COUR D'APPEL DE MONTPELLIER

1ère Chambre A

ARRET DU 18 JANVIER 2018

Numéro d'inscription au répertoire général : 14/00982

Décision déférée à la Cour : Jugement du 04 FEVRIER 2014

TRIBUNAL DE GRANDE INSTANCE DE PERPIGNAN

N° RG 07/04359

APPELANTS :

Monsieur [D], [O] [I]

né le [Date naissance 1] 1964 à [Localité 1] (Tunisie) - de nationalité française

[Adresse 1]

[Localité 2]

représenté par Me Lola JULIE substituant Me Alexandre SALVIGNOL, avocat au barreau de MONTPELLIER, postulant

et par Me Maurice HALIMI, avocat au barreau des PYRENEES-ORIENTALES, plaidant

Mademoiselle [L] [V]

née le [Date naissance 1] 1978 à [Localité 3] (66) - de nationalité française

[Adresse 2]

[Localité 4]

représentée par Me Lola JULIE substituant Me Alexandre SALVIGNOL, avocat au barreau de MONTPELLIER, postulant

et par Me Maurice HALIMI, avocat au barreau des PYRENEES-ORIENTALES, plaidant

INTIMEES :

SCP [N] [C] [H]

et pour elle son représentant légal domicilié ès qualités

[Adresse 3]

[Localité 5]

représentée par Me Bernard VIAL de la SCP VIAL PECH-DE LACLAUSE ESCALE KNOEPFFLER, avocat au barreau des PYRENEES-ORIENTALES

SCI DU CERCLE anciennement SCI BOMPAS SALANQUE et pour elle son représentant légal domicilié ès qualités

[Adresse 4]

[Localité 6]

représentée par la SELARL LEXAVOUE MONTPELLIER GARRIGUE GARRIGUE LAPORTE, avocat au barreau de MONTPELLIER, postulant

et par Me Joël JUSTAFRÉ de la SCP SAGARD CODERCH HERRE JUSTAFRE, avocat au barreau des PYRENEES-ORIENTALES, plaidant

ORDONNANCE DE CLOTURE DU 18 Janvier 2017

COMPOSITION DE LA COUR :

L'affaire a été débattue le 28 NOVEMBRE 2017, en audience publique, Madame Caroline CHICLET, Conseiller, ayant fait le rapport prescrit par l'article 785 du Code de procédure civile, devant la cour composée de :

Madame Nadia BERGOUNIOU-GOURNAY, Président

Madame Caroline CHICLET, Conseiller

Madame Brigitte DEVILLE, Conseiller

qui en ont délibéré.

Greffier, lors des débats : Madame Elisabeth RAMON

ARRET :

- Contradictoire

- prononcé par mise à disposition de l'arrêt au greffe de la cour, les parties en ayant été préalablement avisées dans les conditions prévues au deuxième alinéa de l'article 450 du Code de procédure civile

- signé par Madame Nadia BERGOUNIOU-GOURNAY, Président, et par Madame Elisabeth RAMON, greffier, auquel la minute de la décision a été remise par le magistrat signataire.

**********

EXPOSE DU LITIGE':

Par actes du 28 février 2007 rédigés par [B] [N], notaire associé à [Localité 5], la Sci Bompas Salanque, devenue la Sci du Cercle, a vendu à [D] [I] et [L] [V] divers lots de copropriété dépendants d'un ensemble immobilier situé à Perpignan et destinés à un usage commercial, professionnel ou d'habitation.

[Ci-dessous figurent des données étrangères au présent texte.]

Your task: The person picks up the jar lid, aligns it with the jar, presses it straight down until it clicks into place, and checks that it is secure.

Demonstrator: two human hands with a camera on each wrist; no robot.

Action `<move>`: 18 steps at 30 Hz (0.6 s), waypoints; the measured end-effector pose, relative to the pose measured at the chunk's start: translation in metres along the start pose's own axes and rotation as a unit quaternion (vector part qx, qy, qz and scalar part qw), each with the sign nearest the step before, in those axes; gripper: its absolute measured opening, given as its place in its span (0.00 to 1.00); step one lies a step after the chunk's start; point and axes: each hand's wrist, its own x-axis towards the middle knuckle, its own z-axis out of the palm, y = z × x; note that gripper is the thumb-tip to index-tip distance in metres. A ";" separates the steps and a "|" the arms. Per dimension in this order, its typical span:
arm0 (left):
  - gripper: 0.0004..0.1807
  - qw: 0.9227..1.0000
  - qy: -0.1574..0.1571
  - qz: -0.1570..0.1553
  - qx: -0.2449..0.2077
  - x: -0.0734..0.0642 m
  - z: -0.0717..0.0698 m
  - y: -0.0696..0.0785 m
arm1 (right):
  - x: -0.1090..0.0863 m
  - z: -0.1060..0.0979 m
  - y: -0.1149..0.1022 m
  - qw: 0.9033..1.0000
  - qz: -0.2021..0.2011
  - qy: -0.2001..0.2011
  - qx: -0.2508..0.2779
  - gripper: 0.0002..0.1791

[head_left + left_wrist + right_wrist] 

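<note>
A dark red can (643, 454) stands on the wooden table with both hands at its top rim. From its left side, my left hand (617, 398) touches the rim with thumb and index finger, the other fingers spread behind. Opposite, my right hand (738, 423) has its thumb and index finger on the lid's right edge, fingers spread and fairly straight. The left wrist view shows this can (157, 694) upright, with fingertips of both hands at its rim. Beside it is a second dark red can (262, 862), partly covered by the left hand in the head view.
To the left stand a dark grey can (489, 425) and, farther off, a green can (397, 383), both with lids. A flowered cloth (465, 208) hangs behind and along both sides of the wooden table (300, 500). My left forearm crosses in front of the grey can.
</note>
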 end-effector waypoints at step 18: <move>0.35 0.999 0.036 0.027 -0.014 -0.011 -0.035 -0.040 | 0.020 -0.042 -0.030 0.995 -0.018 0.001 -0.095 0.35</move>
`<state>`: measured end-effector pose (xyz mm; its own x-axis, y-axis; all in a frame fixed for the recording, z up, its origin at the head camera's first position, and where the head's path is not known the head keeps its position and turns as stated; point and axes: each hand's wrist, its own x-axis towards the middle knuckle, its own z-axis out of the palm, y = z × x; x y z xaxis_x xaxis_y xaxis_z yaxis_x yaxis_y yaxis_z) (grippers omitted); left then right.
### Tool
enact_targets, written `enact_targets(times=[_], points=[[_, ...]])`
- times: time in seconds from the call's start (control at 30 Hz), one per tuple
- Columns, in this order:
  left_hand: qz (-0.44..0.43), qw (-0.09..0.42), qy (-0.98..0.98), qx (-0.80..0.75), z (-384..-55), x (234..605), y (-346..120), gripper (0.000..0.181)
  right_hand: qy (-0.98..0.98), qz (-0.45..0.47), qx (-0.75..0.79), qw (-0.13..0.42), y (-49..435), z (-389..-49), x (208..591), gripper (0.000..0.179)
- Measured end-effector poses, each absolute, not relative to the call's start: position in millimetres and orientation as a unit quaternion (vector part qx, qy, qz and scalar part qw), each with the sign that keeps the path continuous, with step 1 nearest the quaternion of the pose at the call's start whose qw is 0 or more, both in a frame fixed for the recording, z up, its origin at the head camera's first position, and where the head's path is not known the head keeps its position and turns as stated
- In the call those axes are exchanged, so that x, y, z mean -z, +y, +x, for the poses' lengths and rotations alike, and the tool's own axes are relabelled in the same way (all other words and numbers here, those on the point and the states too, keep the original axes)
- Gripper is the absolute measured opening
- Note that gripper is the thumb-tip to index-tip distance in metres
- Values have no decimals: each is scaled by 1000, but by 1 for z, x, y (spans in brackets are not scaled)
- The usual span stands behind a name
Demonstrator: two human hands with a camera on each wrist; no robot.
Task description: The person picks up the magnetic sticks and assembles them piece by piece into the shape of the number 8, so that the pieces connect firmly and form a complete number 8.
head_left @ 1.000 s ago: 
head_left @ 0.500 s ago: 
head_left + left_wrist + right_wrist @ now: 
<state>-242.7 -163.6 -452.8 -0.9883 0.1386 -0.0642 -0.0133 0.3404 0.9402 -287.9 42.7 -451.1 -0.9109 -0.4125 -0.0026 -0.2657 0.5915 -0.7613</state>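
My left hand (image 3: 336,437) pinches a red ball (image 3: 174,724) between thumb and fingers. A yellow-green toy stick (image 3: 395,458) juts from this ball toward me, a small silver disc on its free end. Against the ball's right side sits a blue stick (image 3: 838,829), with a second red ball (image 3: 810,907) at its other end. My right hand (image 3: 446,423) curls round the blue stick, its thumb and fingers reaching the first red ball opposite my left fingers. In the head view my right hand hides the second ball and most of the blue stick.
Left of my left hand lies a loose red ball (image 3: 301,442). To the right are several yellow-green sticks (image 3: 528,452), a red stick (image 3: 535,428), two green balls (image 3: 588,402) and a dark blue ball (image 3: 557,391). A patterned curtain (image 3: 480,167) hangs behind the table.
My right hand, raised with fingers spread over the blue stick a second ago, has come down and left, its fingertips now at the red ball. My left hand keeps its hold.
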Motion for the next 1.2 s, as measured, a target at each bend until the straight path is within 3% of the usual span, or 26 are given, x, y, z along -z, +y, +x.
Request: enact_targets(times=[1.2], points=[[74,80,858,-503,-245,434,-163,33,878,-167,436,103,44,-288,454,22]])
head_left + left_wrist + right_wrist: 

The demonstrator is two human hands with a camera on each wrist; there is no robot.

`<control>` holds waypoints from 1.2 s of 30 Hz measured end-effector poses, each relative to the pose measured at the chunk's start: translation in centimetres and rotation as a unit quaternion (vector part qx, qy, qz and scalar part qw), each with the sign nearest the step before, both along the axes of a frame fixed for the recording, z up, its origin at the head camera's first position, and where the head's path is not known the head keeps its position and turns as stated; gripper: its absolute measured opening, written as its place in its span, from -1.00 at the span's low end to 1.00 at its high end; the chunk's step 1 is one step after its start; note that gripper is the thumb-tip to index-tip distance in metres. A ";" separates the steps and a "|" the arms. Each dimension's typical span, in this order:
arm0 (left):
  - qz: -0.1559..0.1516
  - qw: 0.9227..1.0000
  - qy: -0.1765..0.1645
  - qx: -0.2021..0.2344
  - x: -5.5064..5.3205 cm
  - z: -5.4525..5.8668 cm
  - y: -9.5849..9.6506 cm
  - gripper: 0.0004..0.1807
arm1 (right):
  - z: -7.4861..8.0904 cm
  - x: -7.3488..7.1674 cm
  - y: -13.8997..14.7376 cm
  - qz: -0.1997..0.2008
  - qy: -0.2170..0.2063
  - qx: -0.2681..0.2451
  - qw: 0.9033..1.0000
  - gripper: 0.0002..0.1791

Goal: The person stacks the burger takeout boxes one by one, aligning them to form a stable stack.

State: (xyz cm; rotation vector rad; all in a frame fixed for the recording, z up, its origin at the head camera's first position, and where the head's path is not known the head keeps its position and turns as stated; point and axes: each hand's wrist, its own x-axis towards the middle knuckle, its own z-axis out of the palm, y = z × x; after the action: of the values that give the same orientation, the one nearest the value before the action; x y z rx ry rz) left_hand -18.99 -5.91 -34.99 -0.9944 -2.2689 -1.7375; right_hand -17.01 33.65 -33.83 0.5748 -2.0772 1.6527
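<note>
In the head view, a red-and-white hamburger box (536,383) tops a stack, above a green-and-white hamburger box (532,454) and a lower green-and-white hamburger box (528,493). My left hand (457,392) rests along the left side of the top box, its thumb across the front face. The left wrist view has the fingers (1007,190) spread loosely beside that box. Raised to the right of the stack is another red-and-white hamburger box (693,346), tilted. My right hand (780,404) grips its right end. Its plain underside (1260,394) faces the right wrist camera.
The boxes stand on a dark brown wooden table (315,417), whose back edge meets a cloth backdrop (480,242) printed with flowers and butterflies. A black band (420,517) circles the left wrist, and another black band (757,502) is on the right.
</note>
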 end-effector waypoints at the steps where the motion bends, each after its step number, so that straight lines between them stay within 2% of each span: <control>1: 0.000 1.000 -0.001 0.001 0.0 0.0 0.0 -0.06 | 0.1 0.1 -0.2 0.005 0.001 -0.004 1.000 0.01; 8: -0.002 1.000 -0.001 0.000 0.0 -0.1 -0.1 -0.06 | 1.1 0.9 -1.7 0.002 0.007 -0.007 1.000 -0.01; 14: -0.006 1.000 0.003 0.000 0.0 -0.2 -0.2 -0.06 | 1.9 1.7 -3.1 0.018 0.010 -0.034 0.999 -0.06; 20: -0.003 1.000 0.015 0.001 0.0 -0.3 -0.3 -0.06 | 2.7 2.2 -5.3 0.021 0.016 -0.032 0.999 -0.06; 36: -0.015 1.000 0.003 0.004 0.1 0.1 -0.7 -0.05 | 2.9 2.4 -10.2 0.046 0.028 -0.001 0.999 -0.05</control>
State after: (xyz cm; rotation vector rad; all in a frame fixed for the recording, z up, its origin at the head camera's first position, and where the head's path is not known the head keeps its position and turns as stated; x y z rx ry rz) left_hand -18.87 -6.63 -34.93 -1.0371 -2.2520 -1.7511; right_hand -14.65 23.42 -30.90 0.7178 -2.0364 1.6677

Ayant découvert que les lots sont situés en zone inondable et qu'ils ne peuvent être destinés qu'à une exploitation agricole d'entrepôt ou de magasin, les consorts [I] [V] ont fait citer leur venderesse et le notaire, par actes du 2 octobre 2007, devant le tribunal de grande instance de Perpignan en réparation de leurs préjudices.

Par jugement en date du 2 mars 2010, ce tribunal a dit que la société Bompas Salanque avait commis un dol et que le notaire avait manqué à son devoir de conseil et, avant dire droit sur l'existence d'un préjudice, a ordonné une expertise confiée à [T] [Q].

L'expert a déposé son rapport le 30 mars 2012.

Par jugement en date du 4 février 2014, le tribunal de Perpignan a':

débouté les consorts [I] [V] de l'intégralité de leurs prétentions,

condamné solidairement les consorts [I] [V] à payer la taxe foncière de 1.552 € du lot n° 7 prorata temporis avec intérêts au taux légal à compter du 4 mai 2009,

condamné [D] [I] à payer prorata temporis la taxe foncière de 640 € du lot n° 8 avec intérêts au taux légal à compter du 4 mai 2009,

condamné solidairement les consorts [I] [V] aux dépens,

dit n'y avoir lieu à application de l'article 700 du code de procédure civile.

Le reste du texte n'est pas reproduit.